On Fri, 03 Oct 2014 16:13:35 -0400, stepharo <steph...@free.fr> wrote:
Looking at MessageTally, it seems at least half of that 278ms is spent
noodling around in WideStrings and other small things that the Spur
object format ought to help with, so it'd be interesting to see how much
of a speed boost that gives without any further work.
tell us more about your algo because we want to know.
It's not that exciting (it's a problem we give job applicants as a
take-home coding test), but I'll describe it, since it highlights a common
corner where Pharo does not perform terribly well.
Basically, we give you a pile of play lists (a text file where each line
is "Song1,Song2,Song3" and so on, representing a single play list), and
then ask you to tell us which songs appear frequently together (where
"frequently" is something we define--say, at least 100 times, for
example).

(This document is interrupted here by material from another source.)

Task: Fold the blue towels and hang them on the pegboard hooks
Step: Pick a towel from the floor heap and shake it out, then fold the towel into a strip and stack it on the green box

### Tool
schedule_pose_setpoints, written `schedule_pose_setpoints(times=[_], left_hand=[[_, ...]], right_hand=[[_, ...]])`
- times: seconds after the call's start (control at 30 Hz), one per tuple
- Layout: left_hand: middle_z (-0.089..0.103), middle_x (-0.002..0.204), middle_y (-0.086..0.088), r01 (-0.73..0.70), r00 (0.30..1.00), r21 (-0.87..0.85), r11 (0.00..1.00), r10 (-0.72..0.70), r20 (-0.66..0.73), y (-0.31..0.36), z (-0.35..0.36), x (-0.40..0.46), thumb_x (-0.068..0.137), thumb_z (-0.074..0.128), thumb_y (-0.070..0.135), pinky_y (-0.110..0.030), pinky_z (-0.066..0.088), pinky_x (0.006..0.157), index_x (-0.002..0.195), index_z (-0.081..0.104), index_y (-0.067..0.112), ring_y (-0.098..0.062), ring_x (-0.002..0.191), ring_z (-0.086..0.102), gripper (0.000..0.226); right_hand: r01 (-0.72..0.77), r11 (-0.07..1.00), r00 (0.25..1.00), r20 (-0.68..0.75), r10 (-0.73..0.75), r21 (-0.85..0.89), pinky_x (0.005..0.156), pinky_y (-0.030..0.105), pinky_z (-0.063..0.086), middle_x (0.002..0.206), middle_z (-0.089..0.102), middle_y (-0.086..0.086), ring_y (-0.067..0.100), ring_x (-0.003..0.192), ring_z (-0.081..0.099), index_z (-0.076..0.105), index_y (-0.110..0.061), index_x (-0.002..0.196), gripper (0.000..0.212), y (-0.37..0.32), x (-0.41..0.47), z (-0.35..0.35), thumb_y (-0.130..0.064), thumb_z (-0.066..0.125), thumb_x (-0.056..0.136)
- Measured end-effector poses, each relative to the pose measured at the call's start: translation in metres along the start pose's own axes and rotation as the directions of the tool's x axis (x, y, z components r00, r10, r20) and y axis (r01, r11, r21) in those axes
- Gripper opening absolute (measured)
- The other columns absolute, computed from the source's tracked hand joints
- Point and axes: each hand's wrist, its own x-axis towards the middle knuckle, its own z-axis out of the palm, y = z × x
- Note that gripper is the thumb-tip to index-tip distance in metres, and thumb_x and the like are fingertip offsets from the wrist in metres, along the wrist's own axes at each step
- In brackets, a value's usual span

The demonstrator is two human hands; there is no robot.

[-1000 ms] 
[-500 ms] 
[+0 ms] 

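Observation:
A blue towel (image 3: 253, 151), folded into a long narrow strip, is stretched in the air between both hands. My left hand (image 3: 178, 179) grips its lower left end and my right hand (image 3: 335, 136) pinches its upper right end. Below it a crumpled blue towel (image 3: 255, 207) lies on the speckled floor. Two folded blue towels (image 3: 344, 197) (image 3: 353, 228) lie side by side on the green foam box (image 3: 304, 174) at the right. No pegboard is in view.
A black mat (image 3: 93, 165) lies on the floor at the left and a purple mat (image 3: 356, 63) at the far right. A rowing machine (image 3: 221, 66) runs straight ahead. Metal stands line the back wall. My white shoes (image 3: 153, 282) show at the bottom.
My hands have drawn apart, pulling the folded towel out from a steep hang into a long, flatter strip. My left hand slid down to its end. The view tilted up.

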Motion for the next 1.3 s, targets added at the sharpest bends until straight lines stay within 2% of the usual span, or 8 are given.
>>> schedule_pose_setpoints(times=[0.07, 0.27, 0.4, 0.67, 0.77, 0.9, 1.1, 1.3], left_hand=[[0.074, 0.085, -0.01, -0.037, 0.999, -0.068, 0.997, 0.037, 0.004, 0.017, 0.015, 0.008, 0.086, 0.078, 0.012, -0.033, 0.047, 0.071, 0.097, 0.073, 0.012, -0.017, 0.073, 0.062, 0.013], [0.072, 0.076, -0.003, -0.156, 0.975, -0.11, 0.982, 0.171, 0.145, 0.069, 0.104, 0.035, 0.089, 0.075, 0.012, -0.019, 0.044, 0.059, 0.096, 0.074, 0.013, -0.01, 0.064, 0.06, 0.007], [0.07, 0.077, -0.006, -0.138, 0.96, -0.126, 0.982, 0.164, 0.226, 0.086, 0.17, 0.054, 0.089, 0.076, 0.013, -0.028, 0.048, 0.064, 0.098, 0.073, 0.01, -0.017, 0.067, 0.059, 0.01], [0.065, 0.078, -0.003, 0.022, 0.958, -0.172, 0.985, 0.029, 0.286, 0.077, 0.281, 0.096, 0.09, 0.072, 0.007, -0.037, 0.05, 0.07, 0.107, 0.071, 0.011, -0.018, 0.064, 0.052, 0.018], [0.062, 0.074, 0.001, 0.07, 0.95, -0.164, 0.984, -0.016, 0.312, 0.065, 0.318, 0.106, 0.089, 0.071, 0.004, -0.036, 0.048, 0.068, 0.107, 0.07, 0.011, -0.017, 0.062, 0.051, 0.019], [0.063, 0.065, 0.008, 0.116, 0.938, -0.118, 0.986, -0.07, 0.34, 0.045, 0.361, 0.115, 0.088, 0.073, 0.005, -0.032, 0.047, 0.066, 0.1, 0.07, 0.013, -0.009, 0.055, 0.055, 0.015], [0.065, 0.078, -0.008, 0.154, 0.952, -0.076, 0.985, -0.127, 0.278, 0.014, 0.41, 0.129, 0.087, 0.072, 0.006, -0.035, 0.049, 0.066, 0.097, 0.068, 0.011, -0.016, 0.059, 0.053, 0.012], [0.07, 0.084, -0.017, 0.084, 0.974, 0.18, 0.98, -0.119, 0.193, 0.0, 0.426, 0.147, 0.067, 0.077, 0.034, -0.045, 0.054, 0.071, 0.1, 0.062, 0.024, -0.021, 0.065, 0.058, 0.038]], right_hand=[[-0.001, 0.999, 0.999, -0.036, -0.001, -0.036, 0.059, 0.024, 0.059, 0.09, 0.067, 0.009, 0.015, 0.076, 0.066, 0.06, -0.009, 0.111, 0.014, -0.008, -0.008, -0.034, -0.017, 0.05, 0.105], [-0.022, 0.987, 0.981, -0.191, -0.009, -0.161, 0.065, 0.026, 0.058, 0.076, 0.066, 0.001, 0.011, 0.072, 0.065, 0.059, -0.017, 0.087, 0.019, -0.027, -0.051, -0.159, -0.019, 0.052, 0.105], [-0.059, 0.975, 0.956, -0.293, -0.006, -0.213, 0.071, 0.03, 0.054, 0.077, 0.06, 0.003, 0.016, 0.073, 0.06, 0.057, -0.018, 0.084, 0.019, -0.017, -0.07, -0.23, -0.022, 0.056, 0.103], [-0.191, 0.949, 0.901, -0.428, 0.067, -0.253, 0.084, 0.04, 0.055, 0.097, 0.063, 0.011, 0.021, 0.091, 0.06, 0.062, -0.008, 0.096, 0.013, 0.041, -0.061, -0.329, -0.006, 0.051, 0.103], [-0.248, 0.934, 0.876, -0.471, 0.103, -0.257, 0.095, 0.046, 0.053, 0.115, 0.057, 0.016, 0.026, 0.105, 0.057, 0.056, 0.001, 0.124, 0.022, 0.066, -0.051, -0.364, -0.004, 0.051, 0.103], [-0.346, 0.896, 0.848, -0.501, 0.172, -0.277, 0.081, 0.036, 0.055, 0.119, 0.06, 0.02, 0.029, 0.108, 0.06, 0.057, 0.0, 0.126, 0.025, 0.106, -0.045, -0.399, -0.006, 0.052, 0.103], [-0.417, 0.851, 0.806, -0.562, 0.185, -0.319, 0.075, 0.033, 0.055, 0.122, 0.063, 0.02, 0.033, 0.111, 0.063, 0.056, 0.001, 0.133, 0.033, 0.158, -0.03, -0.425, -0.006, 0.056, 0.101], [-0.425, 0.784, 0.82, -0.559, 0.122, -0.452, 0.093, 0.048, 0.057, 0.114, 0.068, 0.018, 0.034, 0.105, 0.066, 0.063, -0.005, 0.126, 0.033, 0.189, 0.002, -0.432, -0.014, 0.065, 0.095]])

While there are interesting complex algorithms, a simple one
that works well for small datasets is simply to walk all of play lists and
build up a hashtable that maps pairs of bands to a count, then walk the
hashtable and print out any keys whose counts are over the threshold. If
this sounds like "dump all the permutations of each play list into a Bag
and then walk Bag>>valuesAndCounts," you're right. As I said, it's not
that complex.
Python does very well on this because it hits on three things--hashtables,
sets, and string processing--for which Python has obscenely good
implementations in carefully optimized C. (In fact, the 80ms time I
quoted you is surprisingly close to the maximum speed you can get with
genuine C or C++ implementation on the sample dataset as well.)
Pharo struggles to match Python for the same three reasons, but
*especially* because its String functions are just much slower. In fact,
if you implement the algorithm I described above naïvely in Pharo, the
execution time is about 780ms--nearly ten times slower. After some
reflection, I chopped the time to 270ms by converting all the band names
to integers as the first step of the process (ArtistLister>>generateMap:
in the profile trace below). Not only does this avoid WideString>>hash
and friends; it also allows me to bring in IdentityDictionary and
IdentitySet in most locations due to Pharo's object format.
But there's a lot left. I'm attaching the profile output below. Notice
that Pharo spends more time reading and processing the file (about 120ms)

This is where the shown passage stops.